The present writer has been under the impression that leprosy had diminished in Norway, the diminution being generally admitted to be due to the segregation of lepers in the hospitals at Troudhjem, Molde, and Bergen; but Dr.

Vandyke Carter, who has closely investigated the subject, considers that:—" So far from leprosy in Norway showing a. Leprosy, although rarely fatal, occupies a unique place in the field of human disease. The earliest descriptions go back thousands of years. Leprosy was the first infectious disease for which the causative organism was discovered, yet it still eludes cultivation on artificial media (Rees and Young, ).

The stigma attached to leprosy has. Housed in the original wing of one of Scandinavia's oldest hospitals, Leprosy Museum commemorates the 8, Norwegians known to have had leprosy, as well as physician G.A. Hansen, who discovered the leprosy bacillus in View the small rooms reconstructed with period furniture, personal items, and wax models of leprosy patients.

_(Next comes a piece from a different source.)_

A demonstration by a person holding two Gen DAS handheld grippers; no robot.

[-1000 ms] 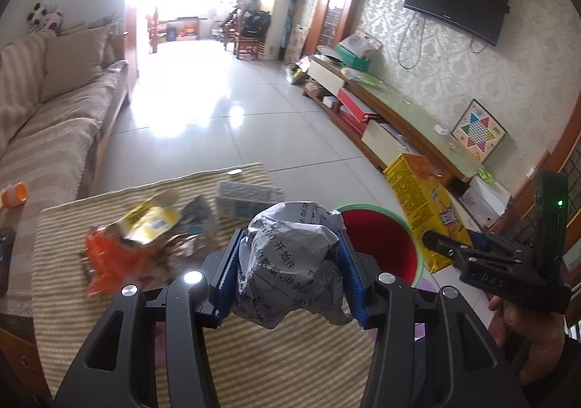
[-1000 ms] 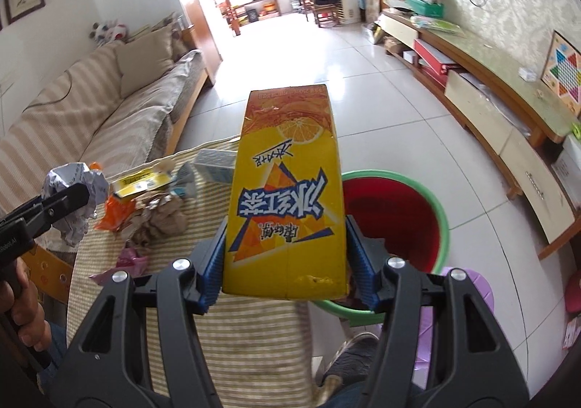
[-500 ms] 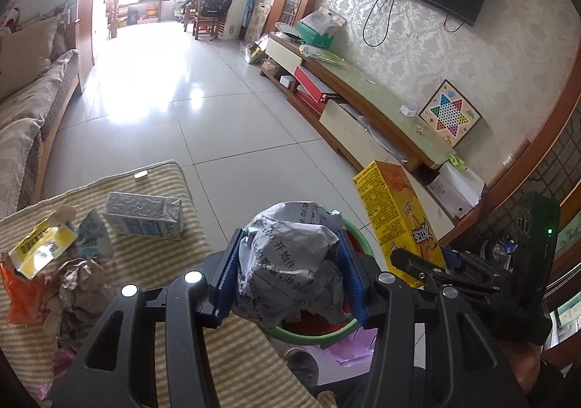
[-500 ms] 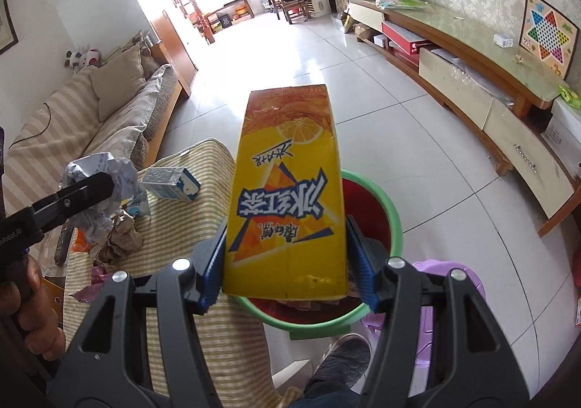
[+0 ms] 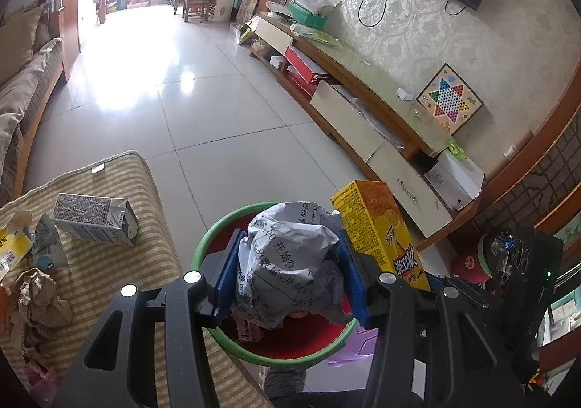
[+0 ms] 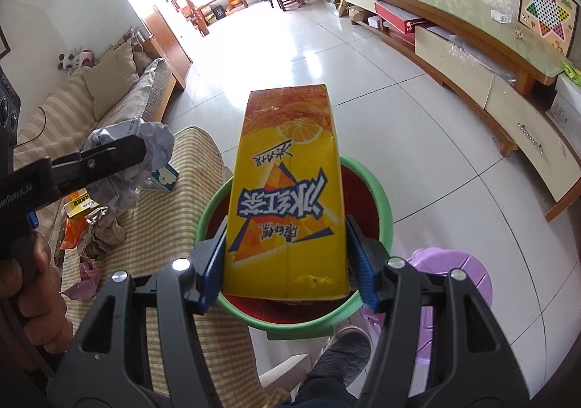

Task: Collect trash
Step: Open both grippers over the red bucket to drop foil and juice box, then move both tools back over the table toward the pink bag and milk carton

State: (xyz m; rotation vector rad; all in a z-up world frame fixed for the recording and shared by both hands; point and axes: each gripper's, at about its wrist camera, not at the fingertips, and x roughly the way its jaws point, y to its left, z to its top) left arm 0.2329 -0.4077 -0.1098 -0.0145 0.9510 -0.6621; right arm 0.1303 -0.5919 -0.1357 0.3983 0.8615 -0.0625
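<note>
My left gripper is shut on a crumpled grey paper ball and holds it over the red bin with a green rim. My right gripper is shut on a yellow drink carton above the same bin. The carton also shows in the left wrist view, and the paper ball in the right wrist view. A grey milk carton and crumpled wrappers lie on the striped table to the left.
A purple stool stands to the right of the bin. A shoe is just below the bin. A sofa is at the left, a long TV cabinet along the right wall. Tiled floor lies beyond.
Both grippers have moved from above the table to above the bin, each still holding its item. The bin now sits directly beneath both.
</note>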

World Leprosy Day is observed on the last Sunday of January each year. Established in by French philanthropist Raoul Follereau, it aims to raise awareness about leprosy (now called Hansen’s disease) and teach people about this ancient disease and that it is easily curable today.

While rare in the United States, many people around the world continue to suffer from this curable disease. This is a fascinating place; a former habitation for people suffering with the disease of leprosy, which struck Norway hard and lasted there longer than elsewhere in Europe.

The historic buildings are fascinating and well-explained without feeling overdone TripAdvisor reviews. Leprosy was still present in the Iberian peninsula, the Mediterranean, the Balkans, and the Scandinavian and Baltic countries.

Richards () states that about 10 cases of leprosy were recorded in Norway, Sweden, Finland, and Iceland between and Legislation and leprosy institutions were introduced following the three congresses. For centuries the disease of leprosy and the book of Leviticus have been linked together.

The description of skin disease given in the thirteenth chapter of that book has long been thought to be that of the disease known to medicine as leprosy or Hansen's disease as modern leprologists prefer to call it in order to avoid the stigma which still attaches to the name leprosy.

Read more: Norway's Forgotten Witch. 2. The Leprosy Museum (Bergen) Hansen’s disease (more commonly known as “leprosy”) has a surprising connection to Bergen. Not only is it where Gerhard Armauer Hansen discovered the bacillus that causes the disease inbut between andit had the most leprosy patients of any other city in.RICHARDS P.

Leprosy in Scandinavia: a discussion of its origins, its survival, and its effect on Scandinavian life over the course of nine centuries. Centaurus. ; – VOGELSANG TM. The termination of leprosy in Norway; an important chapter in Norwegian medical history; together with a portrait of Armauer Hansen circa Cited by: 5.The word “leprosy” only came about in AD when Jerome translated the Hebrew word “sara’at and the Greek word “Lepra” into the Latin word “Leprosy” while translating the whole Bible into Latin to produce the Vulgate version.

From there, the word “leprosy” became commonly accepted in the languages of Western Europe as the.